#### Exercise instructions:
State only how many lines below include the string "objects".

#### Dataset records:
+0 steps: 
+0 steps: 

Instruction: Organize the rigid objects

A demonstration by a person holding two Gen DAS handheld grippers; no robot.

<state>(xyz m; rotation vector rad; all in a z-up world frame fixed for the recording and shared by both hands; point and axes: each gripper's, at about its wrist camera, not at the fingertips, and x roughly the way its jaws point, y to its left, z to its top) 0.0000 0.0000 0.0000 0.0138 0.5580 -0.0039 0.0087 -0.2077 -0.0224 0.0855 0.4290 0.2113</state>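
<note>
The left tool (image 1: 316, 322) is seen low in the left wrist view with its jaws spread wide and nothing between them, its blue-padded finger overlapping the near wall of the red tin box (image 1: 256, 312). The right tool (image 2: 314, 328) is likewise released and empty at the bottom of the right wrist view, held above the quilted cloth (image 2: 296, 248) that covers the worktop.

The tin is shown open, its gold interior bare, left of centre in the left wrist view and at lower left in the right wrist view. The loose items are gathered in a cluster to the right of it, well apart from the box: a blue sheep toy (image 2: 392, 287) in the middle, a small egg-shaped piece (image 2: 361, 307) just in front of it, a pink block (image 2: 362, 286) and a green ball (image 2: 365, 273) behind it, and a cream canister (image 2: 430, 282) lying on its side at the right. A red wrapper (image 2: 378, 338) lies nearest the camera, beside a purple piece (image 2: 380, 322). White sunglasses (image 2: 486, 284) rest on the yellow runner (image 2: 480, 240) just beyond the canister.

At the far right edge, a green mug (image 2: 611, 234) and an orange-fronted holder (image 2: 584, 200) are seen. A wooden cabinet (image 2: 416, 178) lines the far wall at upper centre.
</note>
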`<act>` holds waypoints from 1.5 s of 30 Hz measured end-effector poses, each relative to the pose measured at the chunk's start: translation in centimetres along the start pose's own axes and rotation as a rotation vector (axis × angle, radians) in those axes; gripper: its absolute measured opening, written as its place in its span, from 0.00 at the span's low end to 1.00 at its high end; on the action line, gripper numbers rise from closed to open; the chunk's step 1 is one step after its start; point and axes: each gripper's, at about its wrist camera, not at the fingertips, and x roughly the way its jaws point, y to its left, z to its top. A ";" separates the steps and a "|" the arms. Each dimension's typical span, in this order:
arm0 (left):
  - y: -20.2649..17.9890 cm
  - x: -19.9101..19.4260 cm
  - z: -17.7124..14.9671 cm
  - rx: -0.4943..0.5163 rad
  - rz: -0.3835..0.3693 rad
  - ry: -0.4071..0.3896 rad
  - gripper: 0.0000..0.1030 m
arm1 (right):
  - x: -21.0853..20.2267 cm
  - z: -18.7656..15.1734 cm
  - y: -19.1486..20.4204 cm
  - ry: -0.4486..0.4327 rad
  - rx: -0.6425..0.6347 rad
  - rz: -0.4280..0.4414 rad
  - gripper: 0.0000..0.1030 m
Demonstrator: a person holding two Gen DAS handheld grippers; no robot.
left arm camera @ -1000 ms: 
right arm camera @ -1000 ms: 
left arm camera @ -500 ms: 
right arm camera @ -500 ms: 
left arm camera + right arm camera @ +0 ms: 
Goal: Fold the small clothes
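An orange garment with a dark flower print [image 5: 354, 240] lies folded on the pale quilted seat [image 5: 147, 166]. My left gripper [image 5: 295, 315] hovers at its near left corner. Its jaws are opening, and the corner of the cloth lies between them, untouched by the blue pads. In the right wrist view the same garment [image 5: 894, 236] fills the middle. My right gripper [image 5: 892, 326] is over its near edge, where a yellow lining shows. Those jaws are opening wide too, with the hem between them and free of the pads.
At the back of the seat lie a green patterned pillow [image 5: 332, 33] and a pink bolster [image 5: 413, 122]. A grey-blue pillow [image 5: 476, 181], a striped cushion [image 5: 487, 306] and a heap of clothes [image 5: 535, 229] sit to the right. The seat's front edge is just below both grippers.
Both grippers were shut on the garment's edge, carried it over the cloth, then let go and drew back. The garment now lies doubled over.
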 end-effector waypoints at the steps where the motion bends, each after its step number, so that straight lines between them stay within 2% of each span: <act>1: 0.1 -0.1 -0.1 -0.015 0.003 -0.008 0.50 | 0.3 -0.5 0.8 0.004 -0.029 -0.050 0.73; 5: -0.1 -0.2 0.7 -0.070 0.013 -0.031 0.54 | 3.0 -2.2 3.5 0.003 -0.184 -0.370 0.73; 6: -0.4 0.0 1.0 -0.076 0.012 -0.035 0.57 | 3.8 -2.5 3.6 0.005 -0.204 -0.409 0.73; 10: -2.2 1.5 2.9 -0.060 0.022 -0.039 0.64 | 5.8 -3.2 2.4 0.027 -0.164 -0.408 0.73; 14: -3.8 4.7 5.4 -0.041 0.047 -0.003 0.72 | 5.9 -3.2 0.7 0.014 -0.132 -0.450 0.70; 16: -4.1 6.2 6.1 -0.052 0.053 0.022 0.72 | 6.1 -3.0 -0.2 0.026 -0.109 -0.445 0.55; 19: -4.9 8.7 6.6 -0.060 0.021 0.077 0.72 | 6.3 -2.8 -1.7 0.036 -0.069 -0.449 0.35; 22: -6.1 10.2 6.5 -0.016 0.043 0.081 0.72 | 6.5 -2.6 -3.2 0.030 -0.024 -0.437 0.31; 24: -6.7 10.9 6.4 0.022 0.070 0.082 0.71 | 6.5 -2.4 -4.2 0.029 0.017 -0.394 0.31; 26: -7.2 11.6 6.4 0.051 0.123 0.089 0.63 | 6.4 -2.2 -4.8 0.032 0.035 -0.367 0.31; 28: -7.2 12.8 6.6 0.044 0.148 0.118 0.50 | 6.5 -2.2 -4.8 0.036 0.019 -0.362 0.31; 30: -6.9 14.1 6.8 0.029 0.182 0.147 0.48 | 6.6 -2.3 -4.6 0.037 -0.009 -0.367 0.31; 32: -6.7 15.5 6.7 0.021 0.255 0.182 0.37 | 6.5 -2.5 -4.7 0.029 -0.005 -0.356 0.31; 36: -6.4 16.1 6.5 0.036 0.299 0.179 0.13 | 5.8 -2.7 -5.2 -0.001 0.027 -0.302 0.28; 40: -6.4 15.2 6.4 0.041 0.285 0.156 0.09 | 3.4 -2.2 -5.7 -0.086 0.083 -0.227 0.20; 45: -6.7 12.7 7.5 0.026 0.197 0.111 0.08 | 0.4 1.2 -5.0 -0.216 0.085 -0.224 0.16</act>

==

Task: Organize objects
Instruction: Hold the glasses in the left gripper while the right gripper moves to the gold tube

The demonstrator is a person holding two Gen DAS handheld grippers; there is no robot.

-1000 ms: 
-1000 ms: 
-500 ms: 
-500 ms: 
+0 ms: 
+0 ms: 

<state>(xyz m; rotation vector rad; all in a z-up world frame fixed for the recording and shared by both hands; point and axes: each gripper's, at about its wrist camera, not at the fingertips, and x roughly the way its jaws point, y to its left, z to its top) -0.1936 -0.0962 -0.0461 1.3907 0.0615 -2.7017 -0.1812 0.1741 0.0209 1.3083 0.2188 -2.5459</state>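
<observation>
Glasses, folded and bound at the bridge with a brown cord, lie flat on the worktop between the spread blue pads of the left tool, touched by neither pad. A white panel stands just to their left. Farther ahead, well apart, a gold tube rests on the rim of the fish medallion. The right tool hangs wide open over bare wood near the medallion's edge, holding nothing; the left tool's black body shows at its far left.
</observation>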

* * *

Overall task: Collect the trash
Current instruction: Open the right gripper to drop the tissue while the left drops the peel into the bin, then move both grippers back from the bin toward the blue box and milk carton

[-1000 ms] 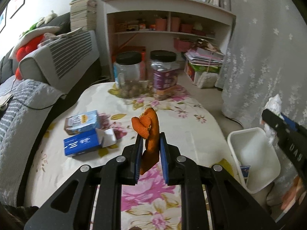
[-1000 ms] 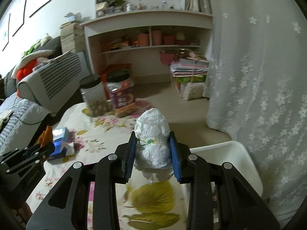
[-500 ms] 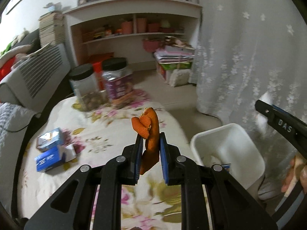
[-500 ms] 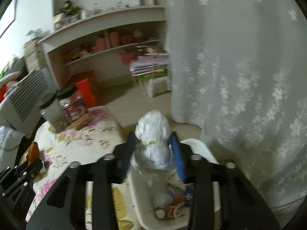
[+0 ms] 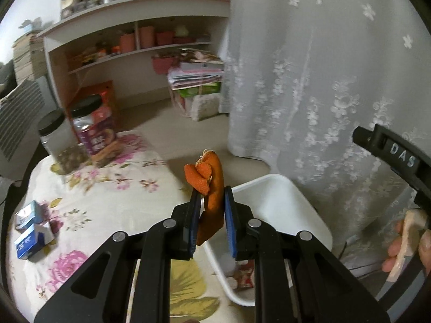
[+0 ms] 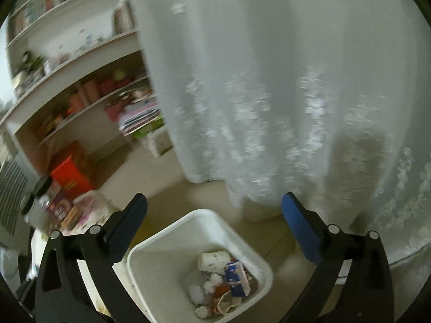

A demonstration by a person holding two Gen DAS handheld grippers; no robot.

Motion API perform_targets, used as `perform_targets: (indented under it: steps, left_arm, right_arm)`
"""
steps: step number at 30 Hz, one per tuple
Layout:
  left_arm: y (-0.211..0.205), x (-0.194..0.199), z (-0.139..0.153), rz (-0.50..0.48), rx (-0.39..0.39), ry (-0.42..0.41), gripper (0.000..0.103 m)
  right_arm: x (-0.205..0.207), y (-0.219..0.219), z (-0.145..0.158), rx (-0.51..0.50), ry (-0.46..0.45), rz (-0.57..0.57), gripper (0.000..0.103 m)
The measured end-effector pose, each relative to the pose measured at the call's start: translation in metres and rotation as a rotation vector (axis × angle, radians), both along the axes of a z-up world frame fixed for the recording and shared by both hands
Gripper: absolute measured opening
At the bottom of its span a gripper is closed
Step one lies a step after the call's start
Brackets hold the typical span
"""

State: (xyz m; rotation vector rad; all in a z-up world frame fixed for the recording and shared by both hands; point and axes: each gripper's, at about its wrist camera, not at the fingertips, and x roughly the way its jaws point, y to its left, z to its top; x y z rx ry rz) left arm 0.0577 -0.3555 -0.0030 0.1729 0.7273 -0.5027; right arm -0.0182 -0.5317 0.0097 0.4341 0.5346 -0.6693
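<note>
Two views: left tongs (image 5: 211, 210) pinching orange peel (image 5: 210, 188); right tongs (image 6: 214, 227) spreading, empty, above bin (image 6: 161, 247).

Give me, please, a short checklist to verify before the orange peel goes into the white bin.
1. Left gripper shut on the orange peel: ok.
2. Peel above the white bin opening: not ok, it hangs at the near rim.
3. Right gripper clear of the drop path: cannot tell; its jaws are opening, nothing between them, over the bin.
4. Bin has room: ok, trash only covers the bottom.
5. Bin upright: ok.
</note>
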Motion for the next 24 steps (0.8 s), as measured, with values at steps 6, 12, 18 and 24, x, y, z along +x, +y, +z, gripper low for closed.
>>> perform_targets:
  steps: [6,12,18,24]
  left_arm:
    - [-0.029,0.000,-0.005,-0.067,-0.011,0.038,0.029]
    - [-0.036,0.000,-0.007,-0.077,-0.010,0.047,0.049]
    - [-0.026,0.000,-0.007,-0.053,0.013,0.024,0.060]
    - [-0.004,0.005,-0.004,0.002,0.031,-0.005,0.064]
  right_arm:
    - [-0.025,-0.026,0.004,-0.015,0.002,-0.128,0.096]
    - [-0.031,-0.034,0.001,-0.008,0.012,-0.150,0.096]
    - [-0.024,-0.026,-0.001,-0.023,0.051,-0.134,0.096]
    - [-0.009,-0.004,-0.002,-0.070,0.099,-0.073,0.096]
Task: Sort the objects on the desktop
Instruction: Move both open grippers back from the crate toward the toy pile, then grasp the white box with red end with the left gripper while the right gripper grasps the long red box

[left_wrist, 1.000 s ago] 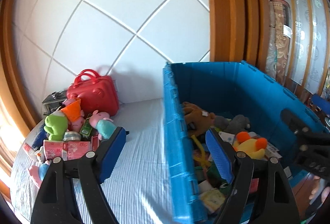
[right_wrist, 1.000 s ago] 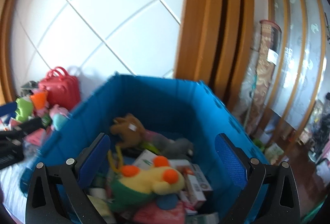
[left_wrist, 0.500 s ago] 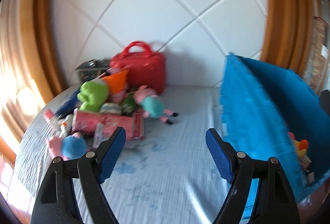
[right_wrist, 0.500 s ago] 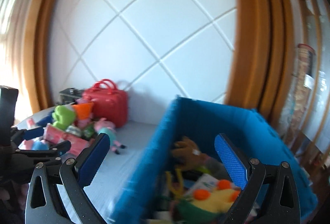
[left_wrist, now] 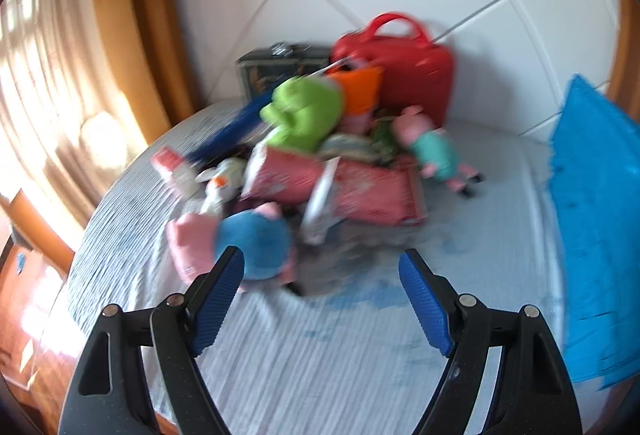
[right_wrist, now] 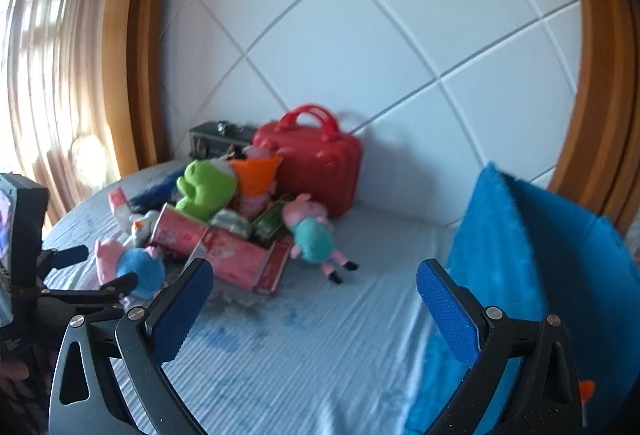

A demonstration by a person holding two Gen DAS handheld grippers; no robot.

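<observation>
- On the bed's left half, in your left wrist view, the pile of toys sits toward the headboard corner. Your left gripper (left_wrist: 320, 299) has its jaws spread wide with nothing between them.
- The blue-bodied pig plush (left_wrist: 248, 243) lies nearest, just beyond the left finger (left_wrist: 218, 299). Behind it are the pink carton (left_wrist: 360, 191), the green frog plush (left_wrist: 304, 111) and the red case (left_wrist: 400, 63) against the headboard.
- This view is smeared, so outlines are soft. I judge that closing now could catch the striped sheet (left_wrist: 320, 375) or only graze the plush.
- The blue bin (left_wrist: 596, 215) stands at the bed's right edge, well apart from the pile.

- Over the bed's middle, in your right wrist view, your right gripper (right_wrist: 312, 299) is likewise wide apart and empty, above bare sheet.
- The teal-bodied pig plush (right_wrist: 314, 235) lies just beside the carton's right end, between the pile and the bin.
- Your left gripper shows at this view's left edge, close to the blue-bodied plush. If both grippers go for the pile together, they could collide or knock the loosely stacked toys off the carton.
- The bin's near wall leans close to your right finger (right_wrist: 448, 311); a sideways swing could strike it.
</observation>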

#### Answer area:
3